◆ **Exercise**
When you reach the line containing "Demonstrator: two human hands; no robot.", include it and stop; until then, return each line of the material exactly, starting with the first.

◆ **The data**
● ● ● ● ● ● ●

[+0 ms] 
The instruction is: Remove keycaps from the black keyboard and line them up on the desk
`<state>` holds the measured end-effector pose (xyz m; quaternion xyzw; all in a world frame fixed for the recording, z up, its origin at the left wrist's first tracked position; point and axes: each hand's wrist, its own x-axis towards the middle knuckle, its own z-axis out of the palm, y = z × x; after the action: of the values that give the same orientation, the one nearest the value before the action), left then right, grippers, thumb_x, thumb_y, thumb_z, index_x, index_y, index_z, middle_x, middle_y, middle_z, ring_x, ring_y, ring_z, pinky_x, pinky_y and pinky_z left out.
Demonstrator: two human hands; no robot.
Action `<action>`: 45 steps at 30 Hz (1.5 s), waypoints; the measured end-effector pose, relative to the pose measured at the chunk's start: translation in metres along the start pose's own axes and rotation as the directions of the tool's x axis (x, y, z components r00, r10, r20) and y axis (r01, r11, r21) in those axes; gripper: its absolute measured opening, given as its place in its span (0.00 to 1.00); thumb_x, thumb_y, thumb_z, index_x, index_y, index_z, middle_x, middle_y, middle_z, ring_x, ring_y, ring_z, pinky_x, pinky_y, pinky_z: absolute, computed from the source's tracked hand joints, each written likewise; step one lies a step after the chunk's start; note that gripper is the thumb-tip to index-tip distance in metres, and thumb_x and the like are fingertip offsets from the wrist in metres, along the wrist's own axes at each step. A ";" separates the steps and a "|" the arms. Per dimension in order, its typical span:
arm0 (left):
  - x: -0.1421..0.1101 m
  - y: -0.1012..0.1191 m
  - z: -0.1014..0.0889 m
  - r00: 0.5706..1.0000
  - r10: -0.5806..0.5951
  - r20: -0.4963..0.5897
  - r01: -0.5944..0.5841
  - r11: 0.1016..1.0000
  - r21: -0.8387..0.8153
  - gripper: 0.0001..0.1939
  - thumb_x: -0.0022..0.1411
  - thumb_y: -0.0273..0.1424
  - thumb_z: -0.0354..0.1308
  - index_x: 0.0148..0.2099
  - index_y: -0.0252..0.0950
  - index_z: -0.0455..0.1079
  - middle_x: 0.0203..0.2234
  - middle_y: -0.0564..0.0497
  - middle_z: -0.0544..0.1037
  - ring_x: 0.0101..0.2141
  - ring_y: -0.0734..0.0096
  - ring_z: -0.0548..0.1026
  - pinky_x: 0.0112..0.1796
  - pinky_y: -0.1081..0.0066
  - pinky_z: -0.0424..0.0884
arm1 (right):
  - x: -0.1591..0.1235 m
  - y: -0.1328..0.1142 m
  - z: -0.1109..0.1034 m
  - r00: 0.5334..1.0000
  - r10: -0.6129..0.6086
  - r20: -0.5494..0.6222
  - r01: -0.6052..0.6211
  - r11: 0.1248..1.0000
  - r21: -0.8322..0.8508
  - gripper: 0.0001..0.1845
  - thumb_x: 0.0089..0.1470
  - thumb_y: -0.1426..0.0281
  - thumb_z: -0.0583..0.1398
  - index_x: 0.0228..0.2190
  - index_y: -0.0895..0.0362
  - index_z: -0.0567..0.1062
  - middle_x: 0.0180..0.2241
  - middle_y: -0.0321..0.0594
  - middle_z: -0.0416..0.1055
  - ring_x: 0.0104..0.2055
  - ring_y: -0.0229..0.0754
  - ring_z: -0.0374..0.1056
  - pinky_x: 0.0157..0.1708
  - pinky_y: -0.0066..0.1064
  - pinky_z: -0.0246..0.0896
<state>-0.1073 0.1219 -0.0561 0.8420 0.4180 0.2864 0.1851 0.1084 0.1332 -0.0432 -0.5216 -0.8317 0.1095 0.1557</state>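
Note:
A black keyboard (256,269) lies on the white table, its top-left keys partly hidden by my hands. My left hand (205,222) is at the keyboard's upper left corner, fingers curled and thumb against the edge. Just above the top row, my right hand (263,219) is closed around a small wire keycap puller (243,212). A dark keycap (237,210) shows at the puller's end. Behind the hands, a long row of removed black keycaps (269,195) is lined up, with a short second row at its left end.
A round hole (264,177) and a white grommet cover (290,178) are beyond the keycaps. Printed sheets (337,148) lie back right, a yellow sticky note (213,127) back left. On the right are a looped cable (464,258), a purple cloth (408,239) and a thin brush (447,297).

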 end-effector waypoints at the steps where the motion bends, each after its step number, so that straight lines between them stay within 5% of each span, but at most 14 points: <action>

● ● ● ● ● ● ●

◆ **Output of the task**
[+0 ms] 
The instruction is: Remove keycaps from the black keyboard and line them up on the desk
`<state>` holds the measured end-effector pose (xyz m; quaternion xyzw; all in a world frame fixed for the recording, z up, its origin at the left wrist's first tracked position; point and axes: each hand's wrist, its own x-axis towards the middle knuckle, its own z-axis out of the palm, y = z × x; after the action: of the values that give the same orientation, the one nearest the value before the action), left then right, grippers, thumb_x, thumb_y, thumb_z, index_x, index_y, index_z, middle_x, middle_y, middle_z, ring_x, ring_y, ring_z, pinky_x, pinky_y and pinky_z left out.
Demonstrator: two human hands; no robot.

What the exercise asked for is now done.